Bowers Camp was where we always went. I found a comment doing a search that it is now closed. It was pretty rustic. I see there are several private cabins for rent. Need to find one with a decent dock and electric for charging the trolling motor batteries.


----------



## Tritonman (Jul 4, 2004)

It was Morters now it is owned by Marla Isaacs. Google Bobs lake cottages her website is there. That lake is wide open. 74 mph for me. Lol


----------



## Buckeye1955 (Jan 30, 2007)

Tritonman - I saw those cabins when I did a search. 74 huh, that's about me too. We need to line them up!  Which cabin did you rent? How are their docks? Electric? Anything extra safety wise needed on the boat for being on Canadian waters? Any hassles getting thru customs with the boat?


----------



## Tritonman (Jul 4, 2004)

We went the log cabin. It's 20' from docks, fish house and little beach. Electric at dock, you'll need a 75' ext cord. Customs not a problem. Safety gear prolly what you have in boat already. Dock slips are huge. We catch all species off dock. Greatest bass lake I have ever fished. We keep gills over 9" and have our limit by Tuesday. Plus we eat fish 4 times. Eyes are black and gold. Pike are endless. Perch are plentiful. They compete for your bait. 5" watermelon with red flake senkos. Black maribou jigs for eyes and smallies. Light action with 6lb test. We use leaches. Umbrella rig crazy. Jerk baits. That's about it. It's too easy. 100 bass days. 20 boats average what I see during week fishing. Pm me.


----------



## palmerosa (May 14, 2013)

Hello:

I am looking at the same situation in Quebec.
Has anyone hear of Lake Ogascanan Lodge near Temiscaming Quebec. Looks good on paper, but I would feel better if I spoke to someone who hase been there.
They didn't discourage us, but rattled off a few reasons for why not.
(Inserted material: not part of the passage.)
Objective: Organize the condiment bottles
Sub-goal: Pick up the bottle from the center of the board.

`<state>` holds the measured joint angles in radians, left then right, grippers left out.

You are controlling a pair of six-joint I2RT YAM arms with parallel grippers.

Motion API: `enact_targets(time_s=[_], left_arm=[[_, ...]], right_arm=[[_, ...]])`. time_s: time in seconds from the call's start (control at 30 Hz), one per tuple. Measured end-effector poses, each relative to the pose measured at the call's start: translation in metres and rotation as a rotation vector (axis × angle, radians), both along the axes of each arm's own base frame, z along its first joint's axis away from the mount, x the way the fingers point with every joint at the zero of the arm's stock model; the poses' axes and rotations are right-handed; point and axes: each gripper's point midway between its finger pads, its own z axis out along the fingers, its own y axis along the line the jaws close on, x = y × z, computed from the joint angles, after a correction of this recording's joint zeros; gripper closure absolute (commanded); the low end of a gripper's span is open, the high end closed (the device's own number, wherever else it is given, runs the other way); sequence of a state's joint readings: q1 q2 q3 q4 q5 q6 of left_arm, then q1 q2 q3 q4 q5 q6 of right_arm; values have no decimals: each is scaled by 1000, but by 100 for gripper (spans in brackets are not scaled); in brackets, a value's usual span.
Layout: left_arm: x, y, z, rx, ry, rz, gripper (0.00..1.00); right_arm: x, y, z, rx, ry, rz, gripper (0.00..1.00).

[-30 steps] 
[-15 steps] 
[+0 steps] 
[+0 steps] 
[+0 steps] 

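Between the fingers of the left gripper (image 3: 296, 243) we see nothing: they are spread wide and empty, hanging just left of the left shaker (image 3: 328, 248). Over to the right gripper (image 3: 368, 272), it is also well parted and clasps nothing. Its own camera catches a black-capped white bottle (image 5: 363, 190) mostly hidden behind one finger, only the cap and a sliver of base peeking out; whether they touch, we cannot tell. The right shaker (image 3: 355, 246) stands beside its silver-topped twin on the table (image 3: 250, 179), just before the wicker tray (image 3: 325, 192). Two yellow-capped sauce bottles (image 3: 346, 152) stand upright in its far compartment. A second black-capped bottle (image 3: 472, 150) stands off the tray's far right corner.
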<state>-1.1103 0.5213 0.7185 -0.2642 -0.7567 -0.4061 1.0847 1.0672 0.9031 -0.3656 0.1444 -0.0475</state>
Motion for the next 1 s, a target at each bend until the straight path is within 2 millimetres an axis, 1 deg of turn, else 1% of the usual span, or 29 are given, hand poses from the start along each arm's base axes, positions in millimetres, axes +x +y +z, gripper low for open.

If anyone has been there, please reply.


----------



## Buckeye1955 (Jan 30, 2007)

Got me foaming at the mouth! Last time I was there, we had a ball with a fly rod and dry poppers. Probably about the same stuff as we use on Champlain. I like a pond magic spinner bait in craw with a Yum Boogie Tail on it for up there. Usually have a Chris Lane floating toad and a buzz bait handy too. Fun messing with the pike with those. I remember one cove by an island that was clear full of stumps. We had a ball with the poppers in there!
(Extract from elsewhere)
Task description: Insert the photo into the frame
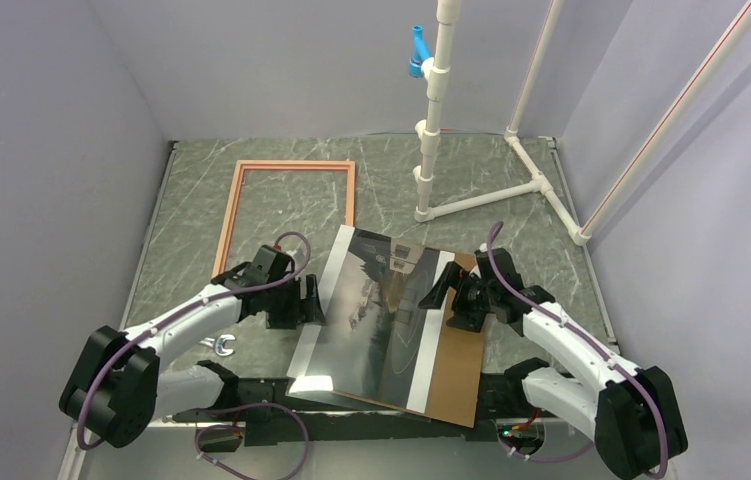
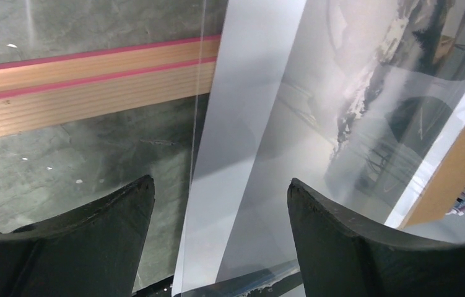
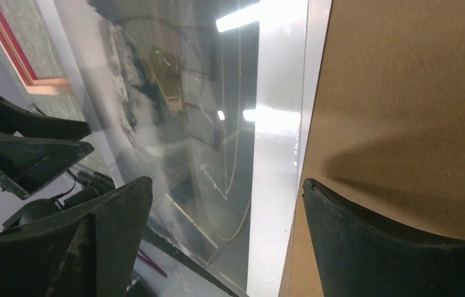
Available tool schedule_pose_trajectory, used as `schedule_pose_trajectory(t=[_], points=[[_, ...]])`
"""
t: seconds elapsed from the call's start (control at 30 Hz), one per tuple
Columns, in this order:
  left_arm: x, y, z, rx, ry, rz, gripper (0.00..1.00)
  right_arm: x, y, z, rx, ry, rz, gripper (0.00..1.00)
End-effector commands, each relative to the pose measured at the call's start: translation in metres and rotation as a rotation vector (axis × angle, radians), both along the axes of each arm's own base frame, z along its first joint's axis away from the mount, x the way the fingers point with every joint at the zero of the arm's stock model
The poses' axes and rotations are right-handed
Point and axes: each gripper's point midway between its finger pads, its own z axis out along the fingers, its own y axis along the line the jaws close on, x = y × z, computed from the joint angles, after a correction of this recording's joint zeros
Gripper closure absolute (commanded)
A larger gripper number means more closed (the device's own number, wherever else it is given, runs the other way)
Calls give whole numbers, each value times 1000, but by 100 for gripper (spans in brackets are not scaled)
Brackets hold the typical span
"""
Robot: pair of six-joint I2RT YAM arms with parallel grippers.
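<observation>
Table point(image 1: 541, 250), green marbled top, walled on three sides. Far left: the frame point(image 1: 229, 225), salmon-edged, lies flat and holds nothing, the marble showing through its opening; it is apart from the photo, its near right corner closest to it. In the left wrist view its rail point(image 2: 93, 86) shows as pale wood with two pink lines. Near the left arm's forearm, a small metal tool point(image 1: 223, 347) rests on the table. Left gripper point(image 1: 309, 302) sits at the photo's left edge; the wrist view shows its jaws point(image 2: 220, 185) spread wide, the photo's white band running between them, neither finger seen pressing it. Centre: the photo point(image 1: 381, 310), dark cloudy landscape face up and glossy with reflections, lies skewed on top of the brown backing board point(image 1: 456, 360), which shows only along its right side and near corner. Photo point(image 2: 341, 111) and board point(image 2: 459, 167) appear in the same order from the left wrist. Right gripper point(image 1: 438, 295) sits at the photo's right edge; its jaws point(image 3: 226, 185) are spread wide over the white band point(image 3: 279, 154) and the board's edge point(image 3: 403, 93), gripping nothing visible. Far right rear: a white PVC pipe stand point(image 1: 431, 130) carrying a blue clip point(image 1: 416, 50).
</observation>
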Motion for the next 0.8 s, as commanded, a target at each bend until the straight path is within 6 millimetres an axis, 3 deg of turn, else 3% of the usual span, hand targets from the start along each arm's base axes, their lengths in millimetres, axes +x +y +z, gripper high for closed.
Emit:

Sent from my DROID RAZR using Ohub Campfire mobile app


----------



## Tritonman (Jul 4, 2004)

Stump fields by Green Bay, eds bay, little bobs, michaels creek, buck bay whiskey island etc. We drifted at high noon with those senkos in Green Bay stump field and had 34 in about 2 hours. That was just goofing. Used 7" watermelon candy auger tail on a jig head and was catching 3lb smallies. Most locals fish for eyes. Buck bay is where you have to go under bridge. Great largemouth there. For the gills 1/32 oz jig head with split shot to get it down. We fed 2 twin 3lb largemouths at dock crayfish. It's ridiculous.


----------



## Buckeye1955 (Jan 30, 2007)

Is there a Fishing Hot Spot map for Bob's Lake? Or a map available? My memory is pretty foggy other then a few spots I remember. The former Prime Minister Pierre Truedeu had a summer place on an island there. We caught a bunch in the cove by his place.


----------



## Tritonman (Jul 4, 2004)

That's cool bout the prime minister. I found maps on their provincial website. It's alright. It does have all islands and water but no contour. I bought a good one in Westport at the hardware store. You get one I'll mark all over it for you. It's not my water. Generally I do a great deal of fishing on the shoals. They have milk jugs or bigger floats to mark most.


----------



## ohiojmj (Apr 16, 2004)

I believe bass season opens last weekend in June, the 28th this year, in Ontario. Camp owners discouraging anyone from bringing their boats could be for several reasons...your boat is too big for the lake, your glass boat might get banged up on the relentless shoals, boat launch not suitable, thye want to sell rental boats, rough road to camp, etc. A 21'er would be well suited for the bigger lakes or ones without lotsa shallow shoals, rocks,e tc.


----------



## 3 Z's (Jan 25, 2012)

Lake of The Woods


----------



## Buckeye1955 (Jan 30, 2007)

Tritonman - I sent the Westport hardware store an email to see if I could purchase a map and have them send one to me. If they will, I'll mail it up to you. That would be great if you could mark it up. Really appreciate it. Be glad to return the favor if you'd ever like to make a trip up to Lake Champlain. Been going up there for over 10 years and know the area around the Alburg Toungue as they call it, pretty well. Henry's Sportsman's Cottages is where we always stay. Same type of fishing. Bigger lake. About the same drive I believe as Dad always went up to Watertown and stayed before going over to Bob's Lake. We do the same going to Champlain.


----------



## Buckeye1955 (Jan 30, 2007)

Found a Canadian map company. Here is a link to their map of Bob's Lake. Trakmaps. 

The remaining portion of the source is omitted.